Data shown below:

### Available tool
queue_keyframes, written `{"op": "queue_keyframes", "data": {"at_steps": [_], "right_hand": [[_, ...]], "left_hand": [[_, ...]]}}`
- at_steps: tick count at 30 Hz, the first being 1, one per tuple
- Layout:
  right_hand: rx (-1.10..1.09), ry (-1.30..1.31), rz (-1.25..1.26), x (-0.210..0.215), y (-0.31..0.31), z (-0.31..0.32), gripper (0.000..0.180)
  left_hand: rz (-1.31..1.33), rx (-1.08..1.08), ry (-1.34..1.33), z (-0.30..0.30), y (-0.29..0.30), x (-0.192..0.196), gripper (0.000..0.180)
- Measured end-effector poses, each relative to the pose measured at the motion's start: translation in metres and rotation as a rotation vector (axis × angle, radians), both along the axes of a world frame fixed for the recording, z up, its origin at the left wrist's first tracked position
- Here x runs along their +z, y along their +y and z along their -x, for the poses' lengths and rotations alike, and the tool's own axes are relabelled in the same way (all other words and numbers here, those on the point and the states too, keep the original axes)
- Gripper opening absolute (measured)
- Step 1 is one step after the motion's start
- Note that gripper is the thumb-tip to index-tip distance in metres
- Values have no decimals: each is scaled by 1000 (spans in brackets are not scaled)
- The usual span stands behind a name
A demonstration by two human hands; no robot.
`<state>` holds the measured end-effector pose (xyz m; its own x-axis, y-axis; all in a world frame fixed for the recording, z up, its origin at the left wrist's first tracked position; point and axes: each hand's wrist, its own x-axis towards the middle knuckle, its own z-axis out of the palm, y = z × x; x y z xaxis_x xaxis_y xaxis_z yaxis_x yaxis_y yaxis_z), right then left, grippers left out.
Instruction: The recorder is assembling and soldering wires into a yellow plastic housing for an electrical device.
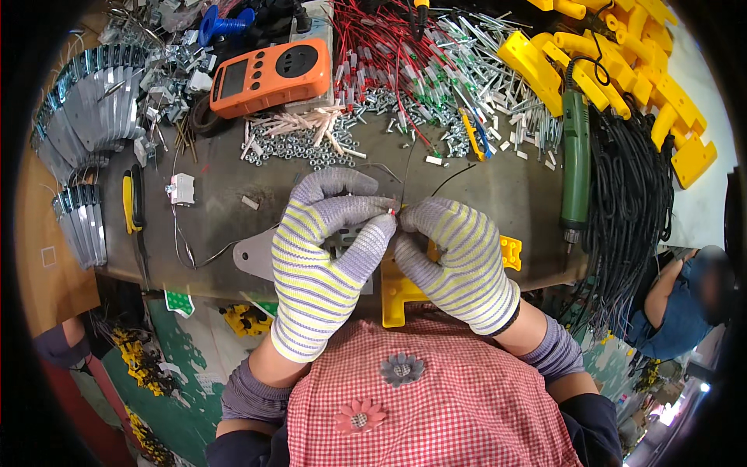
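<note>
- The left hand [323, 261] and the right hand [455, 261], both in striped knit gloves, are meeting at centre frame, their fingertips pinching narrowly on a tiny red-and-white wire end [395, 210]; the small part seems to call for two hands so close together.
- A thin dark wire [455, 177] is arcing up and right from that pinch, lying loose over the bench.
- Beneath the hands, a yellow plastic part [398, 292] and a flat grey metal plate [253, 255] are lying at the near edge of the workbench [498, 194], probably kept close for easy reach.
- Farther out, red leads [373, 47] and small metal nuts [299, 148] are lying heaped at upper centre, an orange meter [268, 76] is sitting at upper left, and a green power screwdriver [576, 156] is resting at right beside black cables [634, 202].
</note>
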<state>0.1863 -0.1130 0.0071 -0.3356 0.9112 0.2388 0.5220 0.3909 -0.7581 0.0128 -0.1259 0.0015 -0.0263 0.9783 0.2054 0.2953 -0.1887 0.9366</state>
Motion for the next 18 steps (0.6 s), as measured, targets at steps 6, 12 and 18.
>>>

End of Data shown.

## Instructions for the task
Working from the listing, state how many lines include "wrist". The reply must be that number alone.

## Answer section
2